What the task asks:
Give back exactly the lines from the beginning of the listing below to the line holding "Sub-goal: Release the", both ends included; the pictures stay out.

(Data section)

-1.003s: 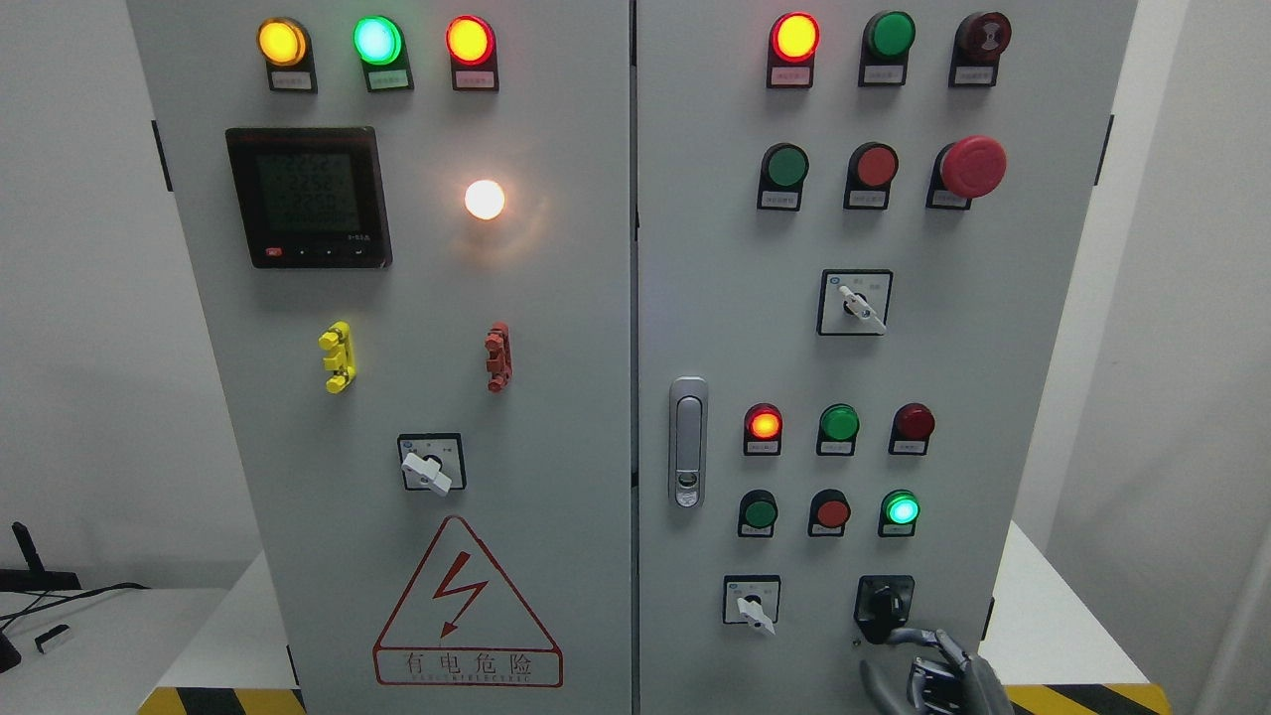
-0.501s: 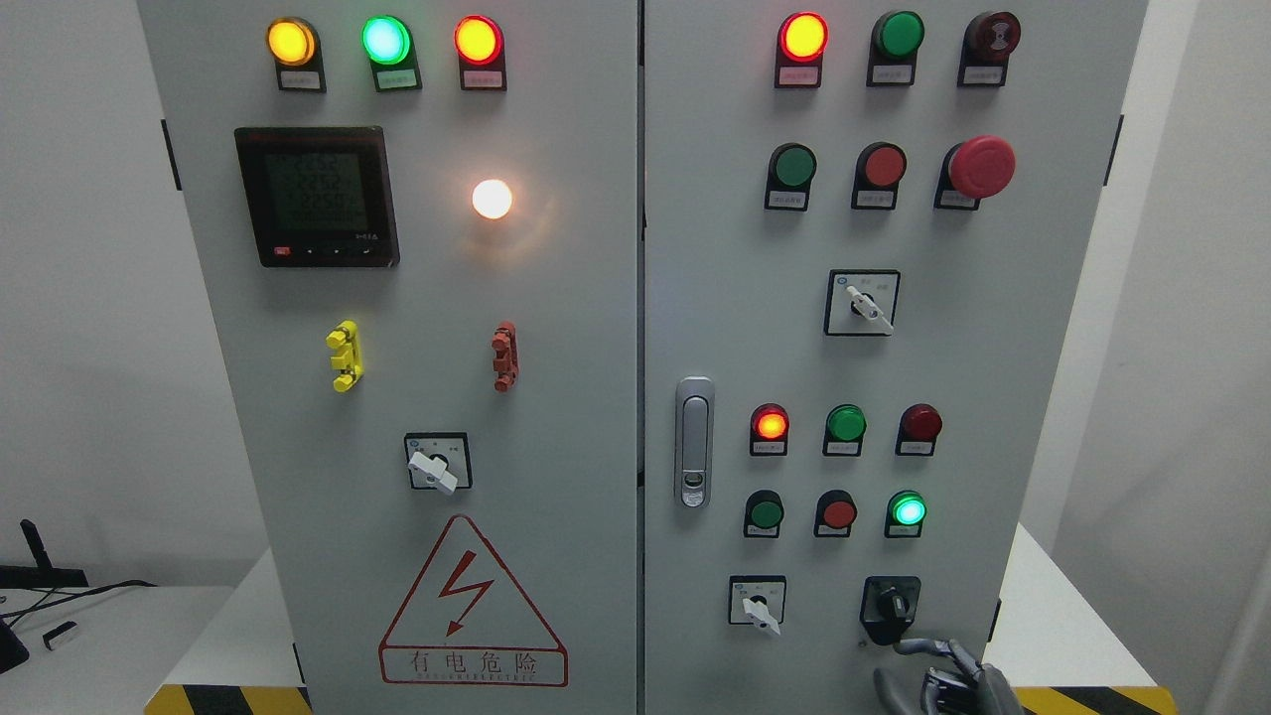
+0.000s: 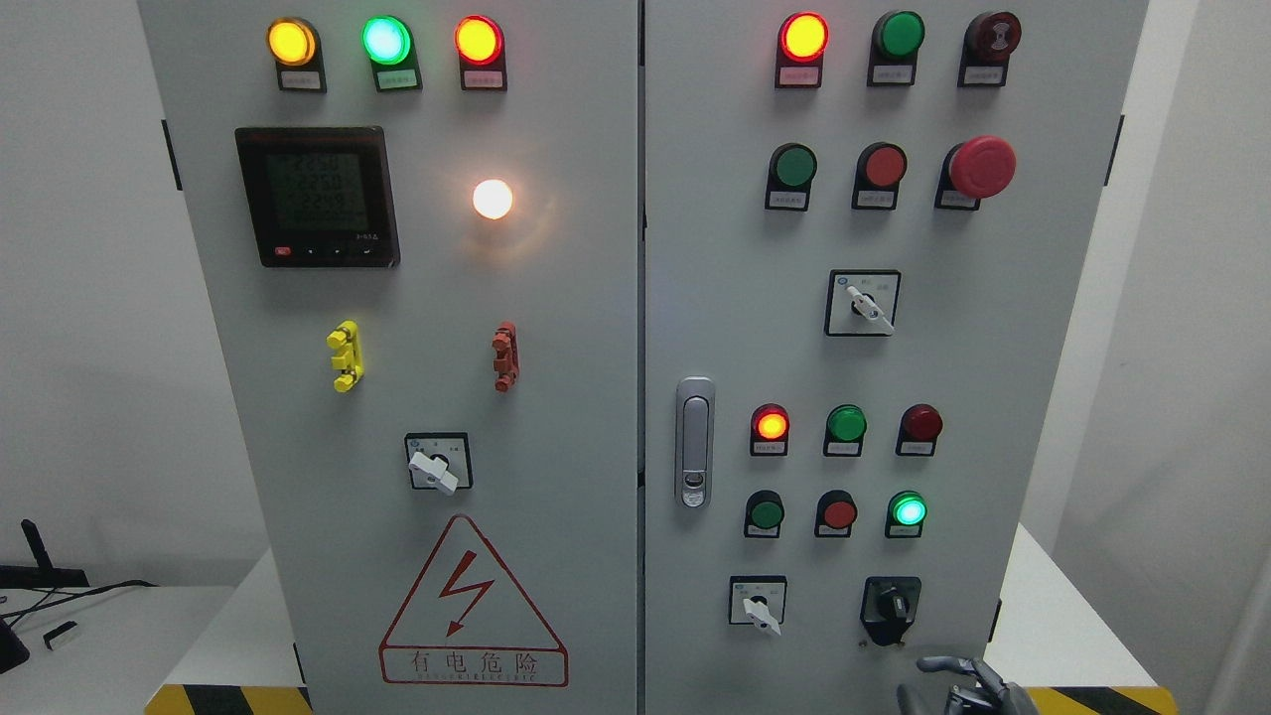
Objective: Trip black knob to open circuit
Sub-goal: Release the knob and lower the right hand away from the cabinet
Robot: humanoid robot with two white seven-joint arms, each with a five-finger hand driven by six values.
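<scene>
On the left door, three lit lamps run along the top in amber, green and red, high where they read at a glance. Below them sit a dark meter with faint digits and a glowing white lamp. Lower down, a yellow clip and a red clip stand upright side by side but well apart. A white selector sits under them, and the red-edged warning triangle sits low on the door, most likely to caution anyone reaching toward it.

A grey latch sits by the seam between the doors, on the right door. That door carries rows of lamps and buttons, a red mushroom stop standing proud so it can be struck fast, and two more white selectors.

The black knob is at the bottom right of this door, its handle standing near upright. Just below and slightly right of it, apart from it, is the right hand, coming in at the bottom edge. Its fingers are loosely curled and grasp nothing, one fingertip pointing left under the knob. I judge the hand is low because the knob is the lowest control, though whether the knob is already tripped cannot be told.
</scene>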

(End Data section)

Problem solution:
-1.003s: 
-0.501s: 
+0.000s: 
Objective: Trip black knob to open circuit
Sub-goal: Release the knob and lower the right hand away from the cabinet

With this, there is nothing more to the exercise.